For all that people say about individual players and free agent acquisitions, there is something special about a team's chemistry, its ability to come together as a single unit. For the last 15 years, we have enjoyed the Core Four generation. Derek Jeter is the last member of the Core Four still in active play, and now that has announced his imminent retirement, it'll be interesting to see how the next generation will form.


Derek Jeter was the face of the most recent generation of Yankees to play. However, he was hardly the only player or the only contributor to the Yankees success during this time. Of course, there is the Core Four with Andy Pettitte, Mariana Rivera, and Jorge Posada as key figures. There was also Paul O'Neill, Bernie Williams, Tino Martinez, Joe Girardi, Scott Brosius, and many others.


This generation was characterized by hard play, hustle, and self-discipline. You did not want to face O’Neill or Tino in the clubhouse if you did not run down every ball and go full throttle down the line. They checked their egos at the door, as Derek Jeter likes to say, and came to play all 9 innings for all 162 games.

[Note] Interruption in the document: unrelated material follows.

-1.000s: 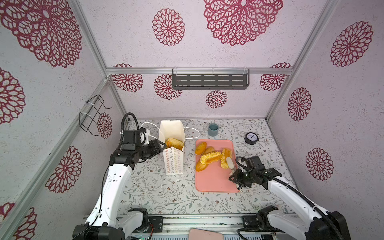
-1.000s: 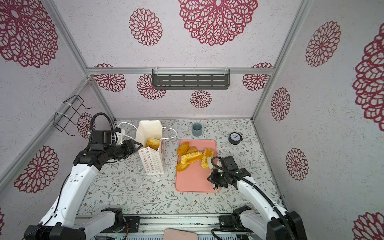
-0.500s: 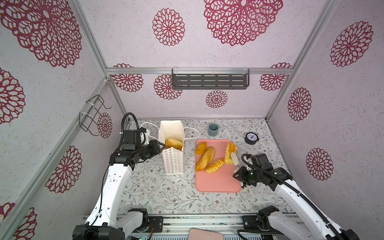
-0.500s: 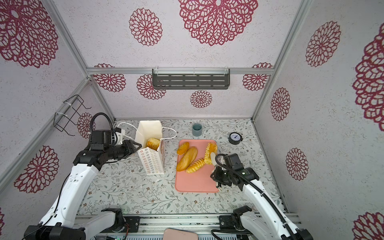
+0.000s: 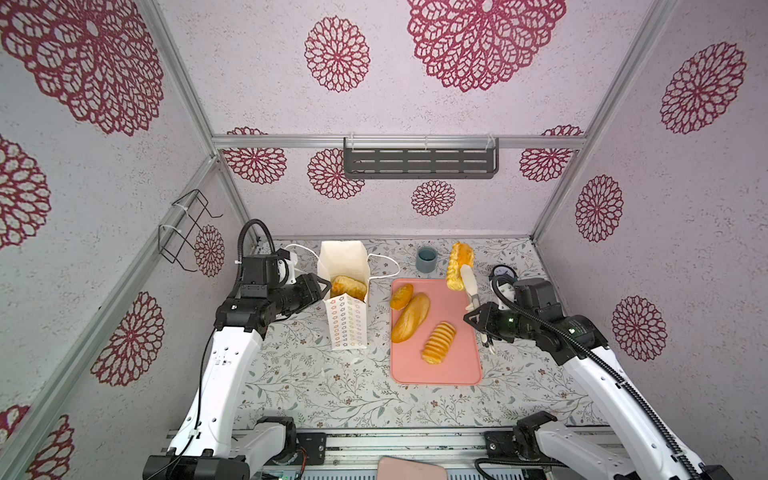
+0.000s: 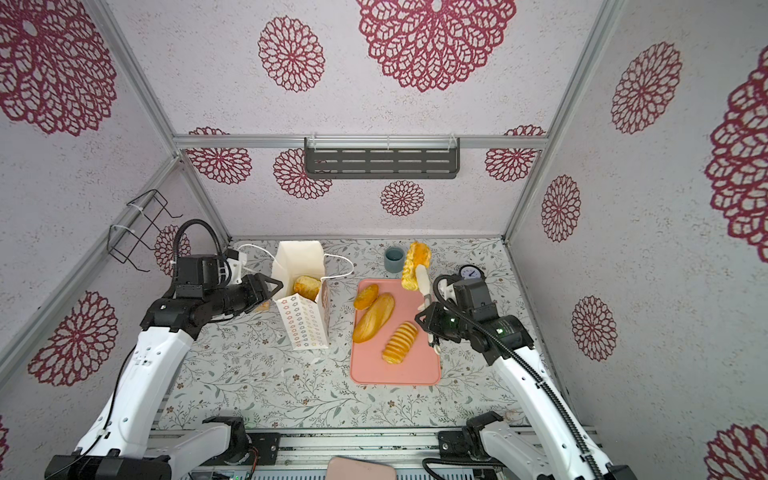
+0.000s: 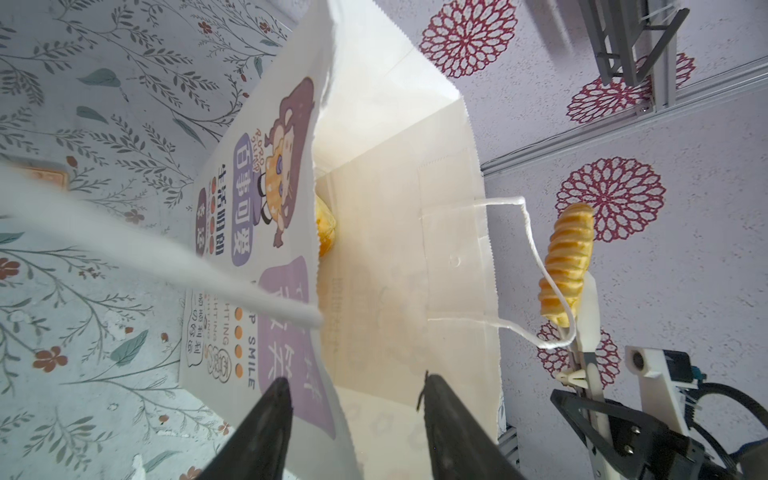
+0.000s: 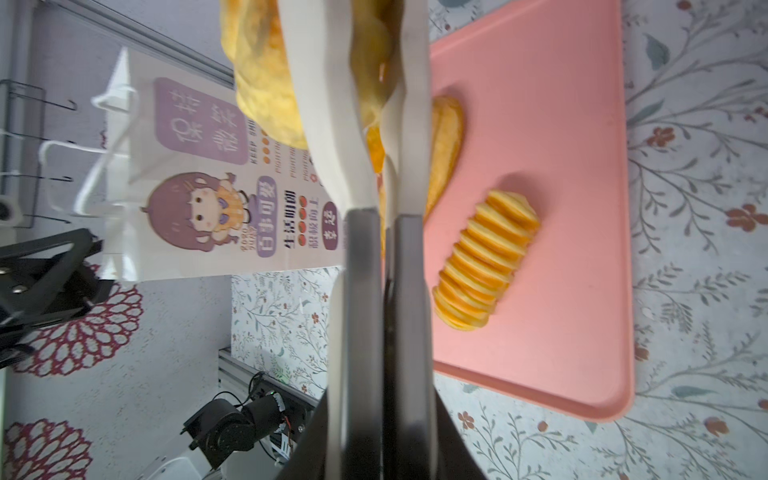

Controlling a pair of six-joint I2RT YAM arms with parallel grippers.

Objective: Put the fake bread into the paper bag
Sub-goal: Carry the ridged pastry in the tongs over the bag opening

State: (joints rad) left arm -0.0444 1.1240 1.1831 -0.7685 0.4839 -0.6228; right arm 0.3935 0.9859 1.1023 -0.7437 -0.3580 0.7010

Unfortunately, the formation of such a generation individuals is not a given. Think of the Don Mattingly generation that preceded the current one. Aside from Mattingly himself, it's hard to find other individuals that were key contributors for an entire generation. As good as Donnie baseball was, he himself could not carry an entire franchise the way that the Core Four did. While there were certainly many flashes of brilliance during that time, there was no extended period of dominance and no World Series wins.


Now go back one more generation to the Bronx Zoo generation. Even where the individuals hated each other, they knew how to come together and win as a single unit, a single generation. Reggie Jackson, Thurman Munson, Willie Randolph, Ron Guidry, Graig Nettles, and many others knew how to take the field and win despite all the madness in the clubhouse. They played with huge egos and they played hard. It did not matter if you had sore knees and bursitis in your arm. It did not matter if you had to start a fight with an opposing player who came crashing into home plate. It did not matter if you had to pretend to lose the ball in the sun to keep the runner at second. You went out there to win, and you walked off the field with your dignity intact, dammit.


Now we look to the next generation. Pardon the Olympics analogy, but it is Derek Jeter's turn to pass the torch to the next group of Yankees. When you are looking at the foundation of the team, you look at guys like CC Sabathia, Mark Teixeira, David Robertson, and Brett Gardner. Will long-term acquisitions like Jacoby Ellsbury, Brian McCann, and Masahiro Tanaka join that group? How about the kids like Zoilo Almonte, Ivan Nova, and David Phelps - what will their contribution be?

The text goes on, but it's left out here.